Затушив сигарету в пепельнице, я еще некоторое время сидел приходя в себя и успокаиваясь, а после принялся за переделку всего своего имущества. Нужно было сделать так, чтобы все оно по возможности совсем не бросалось в глаза. Чтобы любой встретивший меня человек, еще бы усмехнулся, а возможно и пожалел беднюжку меня, одетого в такое тряпьё, что страшно на него глянуть. Вот тогда и появится хоть какая-то гарантия того, что я смогу добраться до намеченного мною места, а не сейчас, когда я на всеобщее обозрение выставил свое богатство, которому будет завидовать каждый встречный, а каждый второй будет мечтать о том, чтобы все это досталось именно ему. Что в итоге и произойдет.
Первым делом в переделку пошел рюкзак. Я просто освободив его от вещей отбросил в сторону, а трубочки использованные в нем в качестве станка, выдернул и закинул в каморку истопника. Вместо рюкзака теперь использовался парусиновый мешок, который ранее предполагался в качестве спальника. Я его слегка укоротил, а на самое видное место поставил заплатку, пришитую хоть и грубыми, но прочными стежками. Заплатка была из ткани другого цвета, и скорее изображала закрытую дыру, чем действительно чего-то прикрывала. Зато для антуража смотрелась как раз к месту.

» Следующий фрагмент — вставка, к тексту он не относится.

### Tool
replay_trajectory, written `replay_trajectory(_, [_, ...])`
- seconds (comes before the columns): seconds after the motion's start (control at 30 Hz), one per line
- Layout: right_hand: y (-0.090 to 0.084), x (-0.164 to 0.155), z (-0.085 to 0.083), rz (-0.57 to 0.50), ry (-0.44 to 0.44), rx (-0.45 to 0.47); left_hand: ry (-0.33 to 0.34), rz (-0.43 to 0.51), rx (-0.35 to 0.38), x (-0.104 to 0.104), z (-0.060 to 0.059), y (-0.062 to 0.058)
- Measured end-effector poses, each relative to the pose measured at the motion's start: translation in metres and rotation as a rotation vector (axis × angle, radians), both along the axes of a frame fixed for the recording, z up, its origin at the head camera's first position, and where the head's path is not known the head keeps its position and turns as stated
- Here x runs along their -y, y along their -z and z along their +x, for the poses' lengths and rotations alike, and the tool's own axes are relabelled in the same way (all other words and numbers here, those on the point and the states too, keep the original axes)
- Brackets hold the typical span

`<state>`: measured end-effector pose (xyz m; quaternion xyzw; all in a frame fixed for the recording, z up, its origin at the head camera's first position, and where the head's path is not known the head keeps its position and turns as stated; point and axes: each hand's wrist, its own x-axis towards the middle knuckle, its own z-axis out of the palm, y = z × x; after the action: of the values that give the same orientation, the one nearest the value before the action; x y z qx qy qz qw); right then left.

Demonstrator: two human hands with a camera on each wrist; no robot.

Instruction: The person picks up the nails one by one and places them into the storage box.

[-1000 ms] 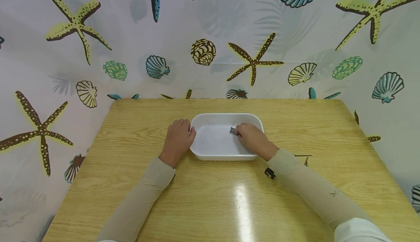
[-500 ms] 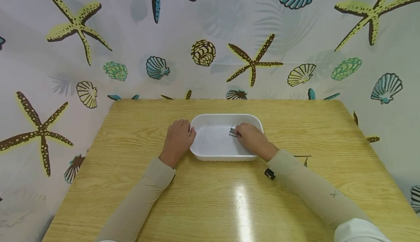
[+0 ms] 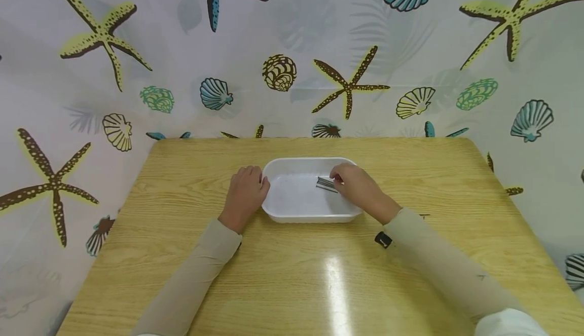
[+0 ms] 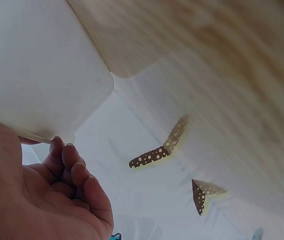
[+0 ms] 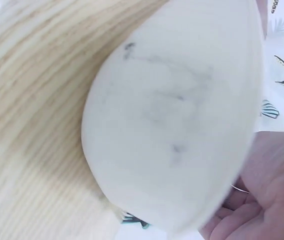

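Observation:
A white plastic tub (image 3: pixel 292 219) sits on the wooden table. My left hand (image 3: pixel 246 189) grips its left rim, with curled fingers (image 4: pixel 79 172) showing at the edge in the left wrist view. Several thin grey metal rods (image 3: pixel 326 184) lie together on the tub's floor, right of the middle. Over the right side of the tub is my right hand (image 3: pixel 360 186), its bent fingertips just above the right ends of the rods, which it partly covers. In the right wrist view the tub's side hides part of the right hand (image 5: pixel 272 190).
Right of the tub, a thin dark piece (image 3: pixel 424 215) lies on the wooden table (image 3: pixel 292 275), mostly behind the right sleeve. A small black device (image 3: pixel 383 239) sits at the right wrist. A cloth (image 3: pixel 292 37) printed with starfish and shells hangs behind the table.
My right hand has let go of the metal rods and drawn back slightly to the right, so more of them shows on the tub's floor. My left hand keeps its place on the rim.

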<state>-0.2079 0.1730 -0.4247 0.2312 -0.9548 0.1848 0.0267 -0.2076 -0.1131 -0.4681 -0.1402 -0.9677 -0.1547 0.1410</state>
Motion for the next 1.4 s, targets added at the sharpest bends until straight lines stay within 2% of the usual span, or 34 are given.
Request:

В каморке истопника, еще раньше я видел старенькое галифе необъятных размеров. Денщик был тем еще собирателем сокровищ. Я представляю, как он горевал, когда у него из под носа угнали штабной вагон, оставив его ни с чем. Сейчас эти штаны, брюками назвать это убожество не поворачивается язык, как нельзя лучше подходили для того, чтобы послужить внешним чехлом, для моего кожаного одеяния. Надев их поверх кожаных галифе и стянув у пояса веревкой, оставшейся от моей прошлой одежды, которая до сих пор лежала в тамбуре, я сморщился от презрения к самому себе. Чтобы усилить психологический портрет, на седалище тоже была пришита латка, несколько другого цвета, но зато убравшая «просвет» истершихся почти до дыр штанов, а заодно сделавшая их чуть покрепче.